Given data section start

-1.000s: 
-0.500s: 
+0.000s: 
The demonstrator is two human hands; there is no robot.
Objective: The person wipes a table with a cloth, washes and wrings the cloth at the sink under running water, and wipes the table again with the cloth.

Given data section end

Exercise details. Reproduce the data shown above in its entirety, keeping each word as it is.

Response below.
-1.000s: 
-0.500s: 
+0.000s: 
The demonstrator is two human hands; there is no robot.
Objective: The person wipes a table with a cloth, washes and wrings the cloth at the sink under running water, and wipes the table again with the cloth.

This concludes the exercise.